Author's Description:
Don't worry, Zeus & Io is not about Greek Mythology; those are screen names of two participants in a game. Zeus is more than that, however. He is an injured, former SEAL who has someone living in his head, and he has (other) psychological problems too. But is it really paranoia if 'they' are out to get you? Io is Tonto to his Lone Ranger, or is she? What about the Huntress, Artemis? And then there are the bad guys. You'll see. No sex in this long, two part story.
Size: 980 KB ( ~ 185,837 words)
Genre: Science Fiction
Sex Contents: No Sex
Tags: Science Fiction, Extra Sensory Perception

Review by Vitruvian Manuel   [other reviews by Vitruvian Manuel]

Reviewed: 2014-06-27

I was fully prepared to not like this story. First, the gamer-ism hinted at in the synopsis has to be done right for me to enjoy; after all, I was a gamer. Second, I've read a few of the author's story descriptions, and they don't seem my cup of tea. Finally, there's no sex, which is kinda the reason I'm on this site to begin with.

First, gaming is a temporary tangent, quickly dropped except for the use of gamer tags as names. Second, I didn't find any of the things about his other offerings that turned me away. Finally, there's a good reason for no sex, and there was enough teasing, touching, and innuendo to keep me happy.

Okay, now that my misgivings are dealt with, the few negative points.
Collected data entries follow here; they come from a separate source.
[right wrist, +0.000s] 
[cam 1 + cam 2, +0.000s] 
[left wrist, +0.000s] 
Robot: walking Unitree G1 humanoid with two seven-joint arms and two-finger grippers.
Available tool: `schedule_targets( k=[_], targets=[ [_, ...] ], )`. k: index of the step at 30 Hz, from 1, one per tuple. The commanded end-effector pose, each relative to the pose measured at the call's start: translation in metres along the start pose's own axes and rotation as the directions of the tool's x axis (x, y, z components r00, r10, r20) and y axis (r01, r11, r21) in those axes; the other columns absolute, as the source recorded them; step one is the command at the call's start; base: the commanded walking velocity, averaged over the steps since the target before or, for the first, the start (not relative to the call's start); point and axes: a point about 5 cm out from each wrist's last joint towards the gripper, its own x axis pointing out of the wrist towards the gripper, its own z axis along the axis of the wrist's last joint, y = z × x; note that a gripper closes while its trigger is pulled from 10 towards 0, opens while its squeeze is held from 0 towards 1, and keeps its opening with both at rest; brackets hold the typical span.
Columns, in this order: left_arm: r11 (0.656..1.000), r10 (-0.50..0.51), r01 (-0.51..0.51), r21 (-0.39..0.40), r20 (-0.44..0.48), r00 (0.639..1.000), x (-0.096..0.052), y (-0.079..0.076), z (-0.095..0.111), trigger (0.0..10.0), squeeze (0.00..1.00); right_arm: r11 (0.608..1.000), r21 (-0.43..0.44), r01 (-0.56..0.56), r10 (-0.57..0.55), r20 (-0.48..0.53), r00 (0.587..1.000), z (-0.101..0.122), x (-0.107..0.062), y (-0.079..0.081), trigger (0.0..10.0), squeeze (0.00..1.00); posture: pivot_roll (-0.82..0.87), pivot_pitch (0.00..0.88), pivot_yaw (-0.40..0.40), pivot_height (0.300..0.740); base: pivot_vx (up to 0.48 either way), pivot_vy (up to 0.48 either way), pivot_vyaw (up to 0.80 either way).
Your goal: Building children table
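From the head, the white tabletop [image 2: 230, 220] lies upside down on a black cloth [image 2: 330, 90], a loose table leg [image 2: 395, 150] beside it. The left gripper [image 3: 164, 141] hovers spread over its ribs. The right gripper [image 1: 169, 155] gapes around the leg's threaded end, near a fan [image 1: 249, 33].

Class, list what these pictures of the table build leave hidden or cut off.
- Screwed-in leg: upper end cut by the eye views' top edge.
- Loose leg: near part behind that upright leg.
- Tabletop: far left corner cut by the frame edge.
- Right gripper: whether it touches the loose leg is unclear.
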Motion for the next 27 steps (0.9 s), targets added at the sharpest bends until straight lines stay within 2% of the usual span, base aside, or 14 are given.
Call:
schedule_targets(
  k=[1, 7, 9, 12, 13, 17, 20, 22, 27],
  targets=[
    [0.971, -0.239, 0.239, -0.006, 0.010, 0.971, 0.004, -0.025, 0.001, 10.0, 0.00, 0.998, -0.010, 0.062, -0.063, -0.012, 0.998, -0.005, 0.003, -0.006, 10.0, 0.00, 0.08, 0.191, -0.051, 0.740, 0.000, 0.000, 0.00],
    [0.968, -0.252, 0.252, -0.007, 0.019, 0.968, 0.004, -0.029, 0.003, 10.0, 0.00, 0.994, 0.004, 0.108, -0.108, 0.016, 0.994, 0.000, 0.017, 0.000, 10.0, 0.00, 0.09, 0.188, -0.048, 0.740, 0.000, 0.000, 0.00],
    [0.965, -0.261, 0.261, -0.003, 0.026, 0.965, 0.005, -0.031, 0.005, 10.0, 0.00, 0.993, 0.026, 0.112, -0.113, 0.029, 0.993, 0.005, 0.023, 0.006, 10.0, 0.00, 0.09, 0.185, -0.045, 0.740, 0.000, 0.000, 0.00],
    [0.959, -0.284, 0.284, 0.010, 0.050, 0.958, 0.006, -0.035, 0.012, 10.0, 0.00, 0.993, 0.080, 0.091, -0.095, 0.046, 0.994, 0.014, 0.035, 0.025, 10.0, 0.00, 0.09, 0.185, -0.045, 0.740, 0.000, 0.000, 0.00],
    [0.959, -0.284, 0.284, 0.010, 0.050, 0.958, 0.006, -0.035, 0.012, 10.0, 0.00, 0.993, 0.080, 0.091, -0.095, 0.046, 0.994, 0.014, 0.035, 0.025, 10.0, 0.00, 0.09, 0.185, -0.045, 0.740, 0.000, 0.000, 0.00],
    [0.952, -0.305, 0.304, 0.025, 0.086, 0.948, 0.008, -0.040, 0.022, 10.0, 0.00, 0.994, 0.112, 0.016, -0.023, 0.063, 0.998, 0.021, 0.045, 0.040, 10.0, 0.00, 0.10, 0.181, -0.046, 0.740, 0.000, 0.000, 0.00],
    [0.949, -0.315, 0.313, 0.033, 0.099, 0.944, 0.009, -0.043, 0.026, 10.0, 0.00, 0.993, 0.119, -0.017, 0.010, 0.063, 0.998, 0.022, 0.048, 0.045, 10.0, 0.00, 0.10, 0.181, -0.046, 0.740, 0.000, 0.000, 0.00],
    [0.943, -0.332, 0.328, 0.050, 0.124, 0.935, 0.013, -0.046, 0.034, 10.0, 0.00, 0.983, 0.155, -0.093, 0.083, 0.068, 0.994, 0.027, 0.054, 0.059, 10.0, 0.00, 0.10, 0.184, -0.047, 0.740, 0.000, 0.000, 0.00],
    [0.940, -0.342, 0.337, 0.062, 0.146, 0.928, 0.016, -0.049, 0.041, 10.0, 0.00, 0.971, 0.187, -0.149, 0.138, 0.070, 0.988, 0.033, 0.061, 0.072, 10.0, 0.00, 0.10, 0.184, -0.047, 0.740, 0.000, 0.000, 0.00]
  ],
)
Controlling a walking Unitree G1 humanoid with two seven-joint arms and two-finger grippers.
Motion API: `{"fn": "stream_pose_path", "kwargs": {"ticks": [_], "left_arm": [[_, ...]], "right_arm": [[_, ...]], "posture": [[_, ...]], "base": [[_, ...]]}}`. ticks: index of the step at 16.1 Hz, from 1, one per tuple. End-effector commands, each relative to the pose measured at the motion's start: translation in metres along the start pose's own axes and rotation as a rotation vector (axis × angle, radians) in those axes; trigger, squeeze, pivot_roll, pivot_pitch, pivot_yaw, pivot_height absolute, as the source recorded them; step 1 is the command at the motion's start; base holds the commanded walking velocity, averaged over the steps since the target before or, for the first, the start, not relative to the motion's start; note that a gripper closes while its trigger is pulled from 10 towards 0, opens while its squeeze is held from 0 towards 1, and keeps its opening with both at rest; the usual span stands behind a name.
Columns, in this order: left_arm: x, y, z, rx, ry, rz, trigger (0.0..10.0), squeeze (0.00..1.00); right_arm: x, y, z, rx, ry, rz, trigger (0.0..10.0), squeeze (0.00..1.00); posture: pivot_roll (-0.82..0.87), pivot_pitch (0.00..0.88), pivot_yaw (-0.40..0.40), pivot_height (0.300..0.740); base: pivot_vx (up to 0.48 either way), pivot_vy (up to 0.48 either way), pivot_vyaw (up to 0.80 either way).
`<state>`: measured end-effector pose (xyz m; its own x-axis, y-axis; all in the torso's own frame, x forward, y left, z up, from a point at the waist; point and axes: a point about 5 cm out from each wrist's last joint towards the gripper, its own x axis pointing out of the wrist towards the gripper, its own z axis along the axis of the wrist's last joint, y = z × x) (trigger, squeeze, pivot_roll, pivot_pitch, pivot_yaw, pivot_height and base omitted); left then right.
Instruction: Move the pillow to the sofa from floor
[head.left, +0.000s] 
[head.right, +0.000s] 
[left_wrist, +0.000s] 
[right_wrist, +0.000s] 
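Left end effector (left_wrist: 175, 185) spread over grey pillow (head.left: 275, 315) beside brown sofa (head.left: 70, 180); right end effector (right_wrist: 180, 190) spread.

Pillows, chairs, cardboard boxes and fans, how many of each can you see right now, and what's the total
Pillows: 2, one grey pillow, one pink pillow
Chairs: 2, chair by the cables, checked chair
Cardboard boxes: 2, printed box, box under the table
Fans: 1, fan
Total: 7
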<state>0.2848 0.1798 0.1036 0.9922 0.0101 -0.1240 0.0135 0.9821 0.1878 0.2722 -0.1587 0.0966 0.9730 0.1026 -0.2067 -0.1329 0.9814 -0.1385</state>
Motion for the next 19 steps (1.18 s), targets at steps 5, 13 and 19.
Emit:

First, in the very early chapters, there are a couple of threads that are apparently dropped or discarded rather than being dealt with. Though minor, they left me wondering. Second, some things are too convenient. To tell the truth, though, there are enough complications that, really, the benevolent overlord had to give them a break here and there. Finally, some things are done with technology that don't really work that way.

Now the good parts. The characters, from the narrators right down through the dog, are engaging. They shift and change and grow throughout the story, sometimes in ways that are pointed out, sometimes more subtly. The plots are engaging (remember, this is a twofer) twist and buck and are hard to guess more than a chapter or two out. This is not to say that the twists seem forced; to the contrary, they seem so natural and inevitable and you're too busy wondering how they'll get out of this one that you never stop to worry about it. Finally, each ending ties up the main plot(s) and most of the subplots while leaving enough open to scream "sequel!" at you and leave you wanting more.

Unless you are a technophobe (get off the internet, you luddite) or only read stroke, this is probably worth your time.